Nevertheless, I will attempt to work through the process Sean describes in his excellent other post.
Appears I spoke too soon. It's baaaack.....
I have found the easiest way to eliminate the hum is to isolate where it is comming from and then teach it the words. This works for any whistles you might come across.

I think it's time for me to go to bed.
Is the hum coming from the speakers or the amp's transformer?

General things to try:
1. Float or lift or disconnect the ground on all electrical lines to all audio components. This includes a tv if shared with the audio components or even the vcr if the vcr audio outs go to the preamp. I'm sure you don't but you never know.

2. All of your components should share the same ground or no ground at all. You could have half of your components grounded and half not grounded. But just make sure the ones that are grounded are sharing the same ground.

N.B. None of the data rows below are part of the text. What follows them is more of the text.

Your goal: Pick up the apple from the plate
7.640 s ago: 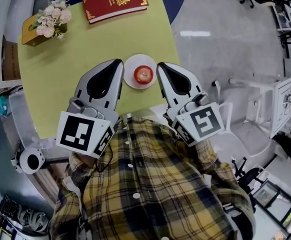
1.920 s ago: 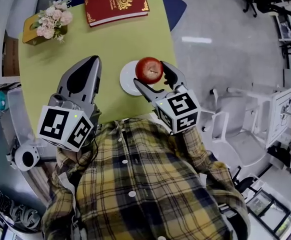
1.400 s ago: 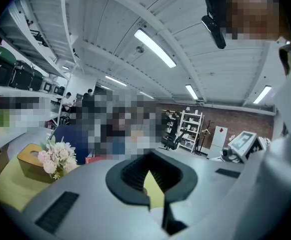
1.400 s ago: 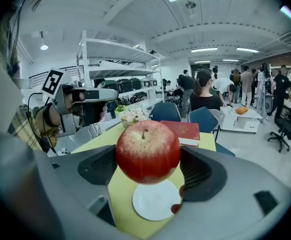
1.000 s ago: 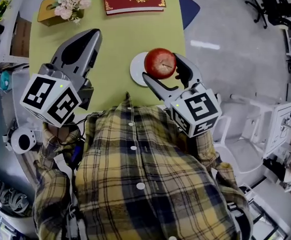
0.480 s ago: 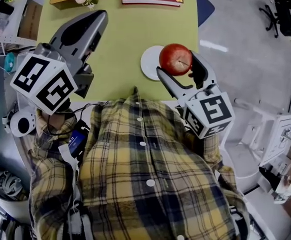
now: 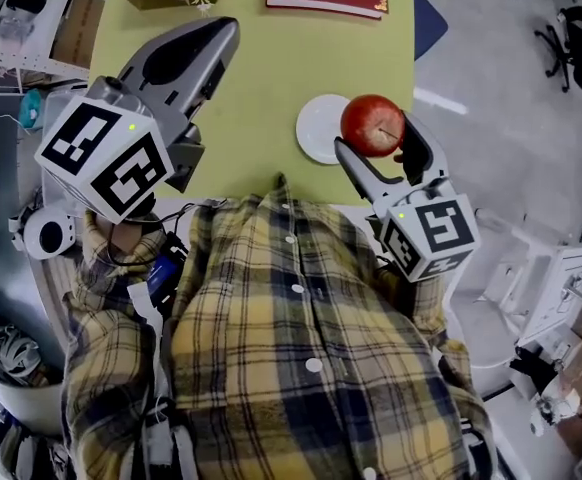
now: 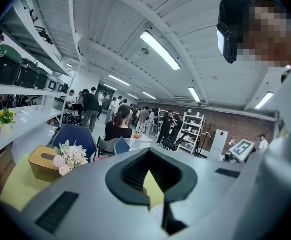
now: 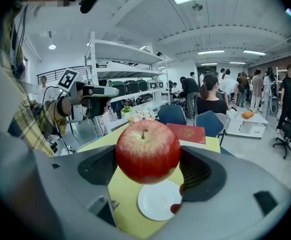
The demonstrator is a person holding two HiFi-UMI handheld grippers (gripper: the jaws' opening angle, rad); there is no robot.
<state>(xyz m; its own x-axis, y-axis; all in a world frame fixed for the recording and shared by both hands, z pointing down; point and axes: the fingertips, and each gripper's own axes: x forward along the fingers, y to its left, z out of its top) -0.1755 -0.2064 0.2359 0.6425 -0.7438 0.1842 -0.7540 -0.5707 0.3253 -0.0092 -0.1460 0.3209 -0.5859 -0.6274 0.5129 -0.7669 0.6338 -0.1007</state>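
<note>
Right gripper view shows the right tongs [image 9: 150, 170] clenched on the apple [image 9: 147, 151], one pad at each flank of the fruit and the stem upward. The apple is held in the air, clear of the plate [image 9: 158, 200], which lies below and just beyond the tips on the yellow table [image 9: 119, 184]. The lift is judged to be done; only a steady hold is required. Clamping pressure should be held constant, since the skin is smooth and round and slip is likely if the pads are eased. A level attitude is advised, without sudden swing. The left tongs [image 7: 219, 34] are closed on nothing and are held well to the left, above the table. Farther beyond the tips, a red book [image 9: 188, 133] and flowers [image 9: 140, 115] are seen at the table's far edge.
</note>
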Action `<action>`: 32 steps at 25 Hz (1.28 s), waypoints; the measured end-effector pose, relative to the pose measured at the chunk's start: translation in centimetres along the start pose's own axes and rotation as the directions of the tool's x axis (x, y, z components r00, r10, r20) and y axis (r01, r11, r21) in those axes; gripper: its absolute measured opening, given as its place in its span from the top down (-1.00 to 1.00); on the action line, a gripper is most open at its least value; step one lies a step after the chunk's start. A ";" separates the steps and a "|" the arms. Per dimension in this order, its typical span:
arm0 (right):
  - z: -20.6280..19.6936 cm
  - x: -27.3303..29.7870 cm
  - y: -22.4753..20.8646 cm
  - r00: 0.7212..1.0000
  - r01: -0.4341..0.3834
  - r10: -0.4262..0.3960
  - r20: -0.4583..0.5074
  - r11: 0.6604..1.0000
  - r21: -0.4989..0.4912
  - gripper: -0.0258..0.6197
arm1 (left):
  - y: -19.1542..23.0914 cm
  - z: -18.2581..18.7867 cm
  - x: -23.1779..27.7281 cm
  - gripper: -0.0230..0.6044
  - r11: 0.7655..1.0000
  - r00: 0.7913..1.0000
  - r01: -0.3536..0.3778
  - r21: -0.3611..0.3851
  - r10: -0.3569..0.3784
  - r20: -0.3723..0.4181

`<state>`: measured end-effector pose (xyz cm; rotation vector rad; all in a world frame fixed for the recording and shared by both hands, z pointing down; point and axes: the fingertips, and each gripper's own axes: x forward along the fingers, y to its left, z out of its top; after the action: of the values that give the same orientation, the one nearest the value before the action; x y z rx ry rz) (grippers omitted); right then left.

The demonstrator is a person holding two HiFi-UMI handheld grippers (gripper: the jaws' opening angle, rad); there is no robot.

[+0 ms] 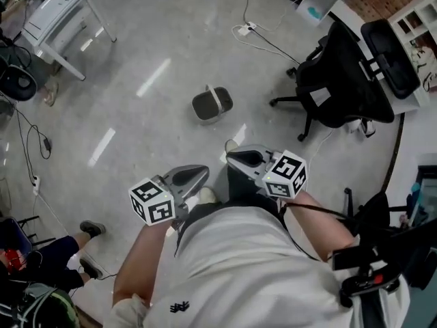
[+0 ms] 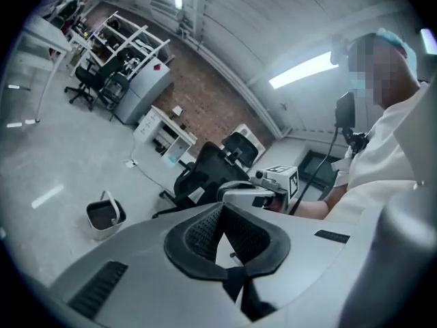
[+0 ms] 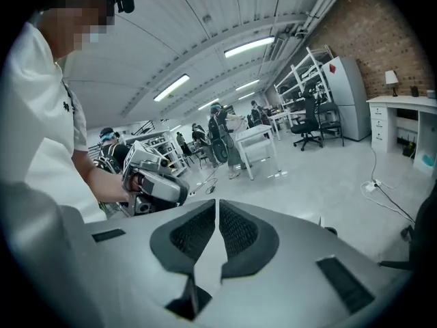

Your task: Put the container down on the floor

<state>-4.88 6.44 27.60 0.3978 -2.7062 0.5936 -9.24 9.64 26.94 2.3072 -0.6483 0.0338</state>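
A small grey container [image 1: 212,104] with a white handle across its top stands upright on the floor, well ahead of both grippers; it also shows at the lower left in the left gripper view [image 2: 106,216]. Nothing touches it. My left gripper [image 1: 196,175] is held close to the body, shut and empty, its black pads meeting [image 2: 220,209]. My right gripper [image 1: 237,157] sits beside it, also shut with nothing between its pads [image 3: 217,209]. Each gripper appears in the other's view: the right gripper [image 2: 263,191] and the left gripper [image 3: 151,183].
A black office chair [image 1: 334,80] stands to the right of the container. A power strip with cables [image 1: 244,29] lies beyond it, and a white table [image 1: 58,12] is at the far left. Another person's shoes [image 1: 92,229] show at the lower left.
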 end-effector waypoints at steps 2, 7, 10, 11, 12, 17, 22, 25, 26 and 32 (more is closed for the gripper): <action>0.3 -1.0 2.0 1.000 -0.002 0.002 -0.002 1.000 -0.008 0.84 | -2.3 0.0 -0.5 0.90 1.000 1.000 0.007 0.007 -0.007 -0.004; 0.8 -3.2 4.7 1.000 -0.017 0.017 0.002 0.999 -0.035 0.84 | -6.2 0.4 -1.5 0.90 1.000 0.999 -0.005 0.003 0.005 0.053; 0.7 -4.0 5.2 1.000 -0.025 0.026 0.013 0.999 -0.039 0.85 | -7.3 0.4 -1.9 0.90 0.999 0.996 -0.031 0.007 0.030 0.085; 0.7 -4.3 5.3 0.999 -0.028 0.029 0.018 0.999 -0.039 0.85 | -7.5 0.1 -1.9 0.90 0.999 0.995 -0.039 0.008 0.038 0.087; 0.6 -4.6 5.5 0.999 -0.030 0.031 0.022 0.999 -0.040 0.85 | -7.7 -0.2 -1.7 0.90 0.999 0.996 -0.045 0.005 0.045 0.083; 0.4 -7.2 6.3 0.998 -0.057 0.058 0.025 0.997 -0.054 0.85 | -9.6 -2.0 0.2 0.90 0.997 0.996 -0.079 0.011 0.079 0.039; -0.1 -11.5 5.9 0.994 -0.093 0.093 0.054 0.996 -0.006 0.86 | -11.4 -2.4 4.0 0.90 0.995 0.994 -0.099 0.005 0.099 0.040; -0.6 -13.1 6.1 0.994 -0.096 0.097 0.056 0.995 -0.016 0.86 | -12.7 -2.8 5.4 0.90 0.995 0.994 -0.102 0.012 0.102 0.036; -0.9 -13.6 6.2 0.993 -0.099 0.100 0.057 0.995 -0.017 0.86 | -13.1 -3.0 5.9 0.90 0.995 0.994 -0.103 0.012 0.103 0.038; -3.2 -16.6 6.7 0.989 -0.139 0.140 0.047 0.990 -0.036 0.86 | -15.5 -4.9 8.5 0.90 0.990 0.990 -0.139 -0.004 0.139 0.036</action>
<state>8.73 16.99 21.61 0.2185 -2.8046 0.5832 6.11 18.54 22.34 2.2625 -0.8264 0.0570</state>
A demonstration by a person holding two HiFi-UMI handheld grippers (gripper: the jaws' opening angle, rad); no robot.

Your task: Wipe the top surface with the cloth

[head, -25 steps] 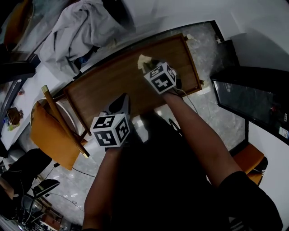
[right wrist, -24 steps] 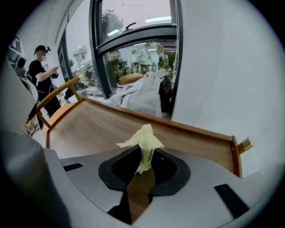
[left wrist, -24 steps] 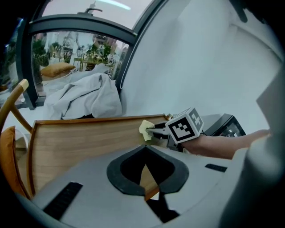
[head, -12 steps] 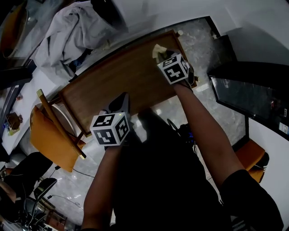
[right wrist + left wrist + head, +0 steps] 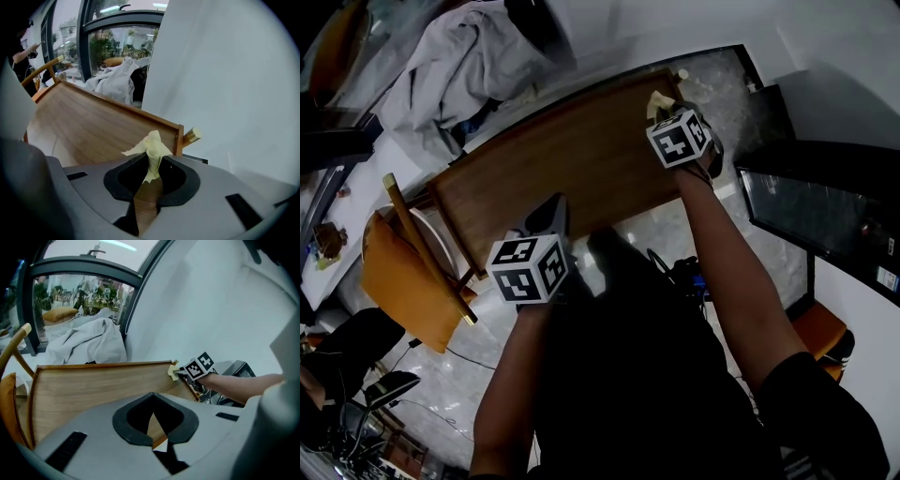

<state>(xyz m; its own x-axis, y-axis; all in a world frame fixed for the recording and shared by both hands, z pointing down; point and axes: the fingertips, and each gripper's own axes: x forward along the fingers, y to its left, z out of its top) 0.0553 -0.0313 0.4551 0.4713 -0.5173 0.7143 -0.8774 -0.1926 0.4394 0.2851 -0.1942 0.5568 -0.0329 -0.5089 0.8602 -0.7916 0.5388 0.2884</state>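
Note:
The brown wooden table top [image 5: 553, 159] runs slantwise through the head view. A pale yellow cloth [image 5: 660, 99] lies on its far right corner, and my right gripper [image 5: 666, 109] is shut on it. In the right gripper view the cloth [image 5: 151, 145] sticks up from between the jaws, just short of the table's raised rim [image 5: 179, 137]. My left gripper [image 5: 552, 216] hovers over the near edge of the table, shut with nothing in it. In the left gripper view, the table [image 5: 84, 385], the cloth [image 5: 174, 371] and the right gripper [image 5: 182, 374] lie ahead.
An orange chair [image 5: 403, 281] stands at the table's left end. Crumpled grey-white fabric [image 5: 469, 56] is heaped behind the table. A dark screen [image 5: 816, 211] stands to the right, with another orange seat [image 5: 820, 333] below it. Cables [image 5: 675, 272] lie on the marbled floor.
My right gripper has slid the cloth along the table top to the right, from near the middle of the far side to the far right corner. The left gripper has stayed put.

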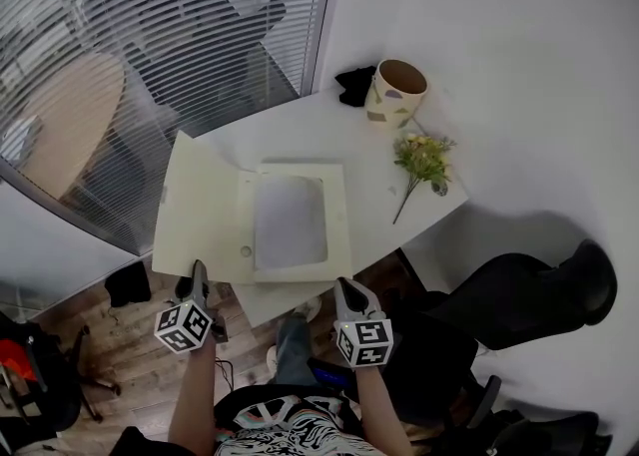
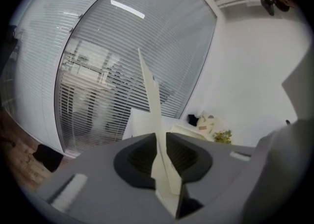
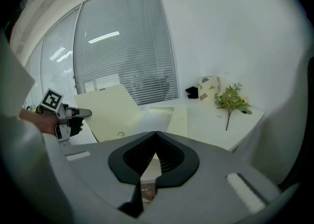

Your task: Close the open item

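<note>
An open cream folder (image 1: 300, 220) lies on the white table (image 1: 290, 130), a grey-white sheet in its framed middle part. Its big left flap (image 1: 195, 210) hangs out past the table's left edge. My left gripper (image 1: 198, 272) is at that flap's near edge; in the left gripper view the flap (image 2: 149, 100) stands edge-on between the jaws, and the left gripper (image 2: 163, 144) is shut on it. My right gripper (image 1: 345, 289) is at the folder's near right corner. In the right gripper view the right gripper (image 3: 156, 135) has its tips together, shut; the folder (image 3: 117, 108) lies ahead.
A patterned cup (image 1: 397, 90), a black object (image 1: 354, 85) and a sprig of flowers (image 1: 421, 160) sit at the table's far right. Window blinds (image 1: 150, 35) run along the left. A dark chair (image 1: 519, 289) stands to the right of the table.
</note>
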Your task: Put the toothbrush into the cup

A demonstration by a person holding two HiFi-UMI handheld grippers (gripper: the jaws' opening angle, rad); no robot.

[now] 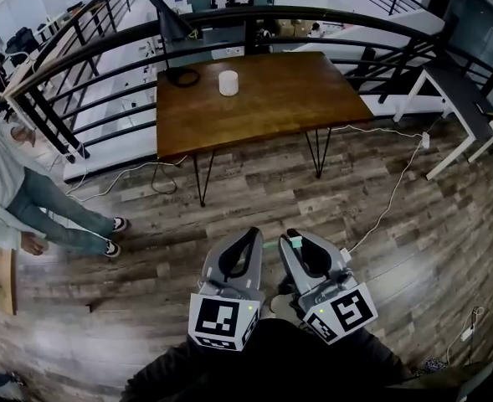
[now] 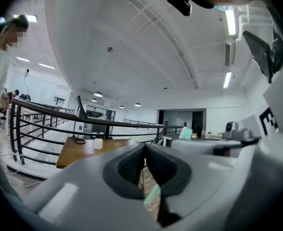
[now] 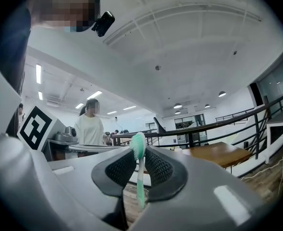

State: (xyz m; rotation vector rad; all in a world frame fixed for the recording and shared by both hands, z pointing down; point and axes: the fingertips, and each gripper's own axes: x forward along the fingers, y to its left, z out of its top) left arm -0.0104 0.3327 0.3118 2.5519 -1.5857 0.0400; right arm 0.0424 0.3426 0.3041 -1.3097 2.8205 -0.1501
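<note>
A white cup (image 1: pixel 228 83) stands on the brown wooden table (image 1: pixel 271 99) far ahead; it also shows small in the left gripper view as the cup (image 2: pixel 98 143) on the table (image 2: pixel 74 150). A green toothbrush (image 3: pixel 139 172) stands upright between the pads of my right gripper (image 3: pixel 139 160), bristle head on top. In the head view the right gripper (image 1: pixel 297 241) is low in the picture, well short of the table, with a bit of the green toothbrush (image 1: pixel 296 243) at its tips. My left gripper (image 1: pixel 251 235) is beside it, and in its own view the left gripper (image 2: pixel 144 150) has its pads together with nothing held.
A black desk lamp (image 1: pixel 172 30) stands behind the cup. A dark curved railing (image 1: pixel 79 65) runs behind the table. A person (image 1: pixel 16 195) stands at the left. A white desk (image 1: pixel 459 90) is at the right. Cables (image 1: pixel 397 182) lie on the wood floor.
</note>
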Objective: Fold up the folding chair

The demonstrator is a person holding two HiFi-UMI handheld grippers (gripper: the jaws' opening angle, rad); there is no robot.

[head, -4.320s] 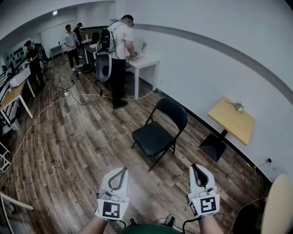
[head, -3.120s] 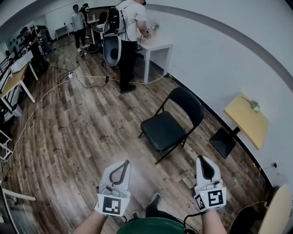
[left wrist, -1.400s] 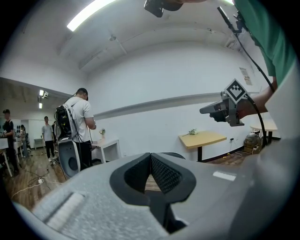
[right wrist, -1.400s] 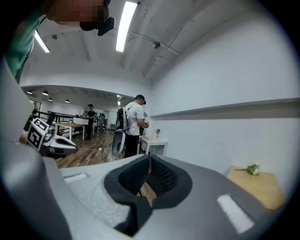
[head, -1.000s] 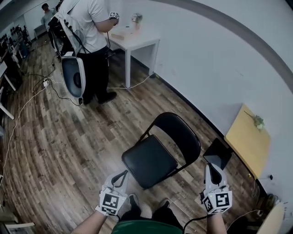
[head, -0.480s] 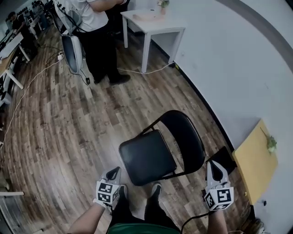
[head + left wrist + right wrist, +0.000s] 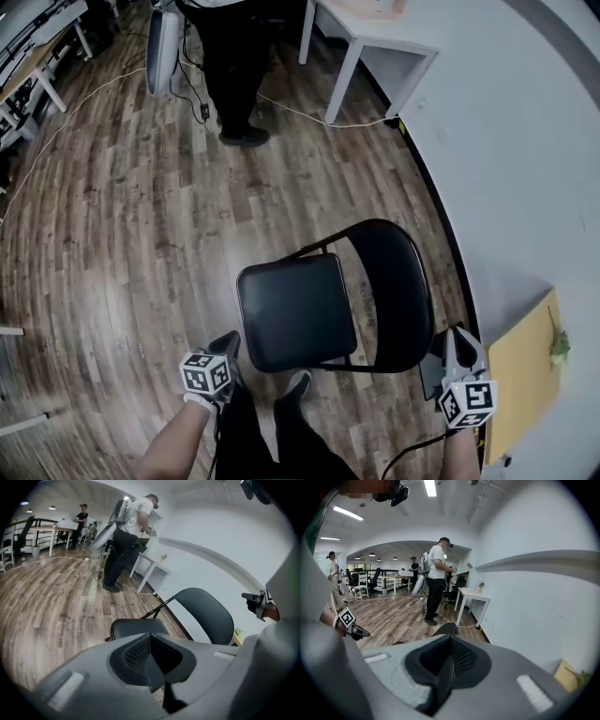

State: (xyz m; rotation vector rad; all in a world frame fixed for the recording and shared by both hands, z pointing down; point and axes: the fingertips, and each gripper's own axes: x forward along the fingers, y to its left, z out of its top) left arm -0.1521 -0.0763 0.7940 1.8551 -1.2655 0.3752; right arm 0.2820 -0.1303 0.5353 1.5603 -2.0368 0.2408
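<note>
The black folding chair stands open on the wood floor, seat (image 7: 295, 309) toward me and backrest (image 7: 396, 281) toward the wall. My left gripper (image 7: 229, 341) hangs shut and empty just off the seat's near left corner. My right gripper (image 7: 457, 335) is shut and empty to the right of the backrest, apart from it. The left gripper view looks over its closed jaws at the seat (image 7: 133, 626) and backrest (image 7: 206, 612). In the right gripper view only the top of the backrest (image 7: 445, 629) shows above the closed jaws.
A person (image 7: 230, 66) stands at a white table (image 7: 375, 33) at the top, with cables (image 7: 84, 103) on the floor. A small yellow table (image 7: 520, 370) stands by the wall at my right, its dark base (image 7: 429, 373) near the right gripper. My feet (image 7: 295, 384) are at the seat's front.
The view has moved in over the chair. Both grippers have dropped lower, the left rolling as it sank beside the seat, the right moving down beside the backrest.
</note>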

3. If you narrowed the hum down to the amplifier's transformer, try to determine which circuit the amplifier is running off of. Then check the circuit breakers in the service panel.

Chances are that your amps' circuit is on the opposing phase of some or all of your other audio circuits and therefore generating some AC noise thats affecting the transformer.

Have an electrician move all of your audio circuit breakers in the service panel to the same phase of 115 volts.

Just for grins I moved my amp's circuit over to the opposing phase where my other dedicated audio circuits are to see what sonic improvements I may find. No sonic improvements that I could tell but it instantly cured my amp's transformer hum and the transformer has been almost dead silent every since.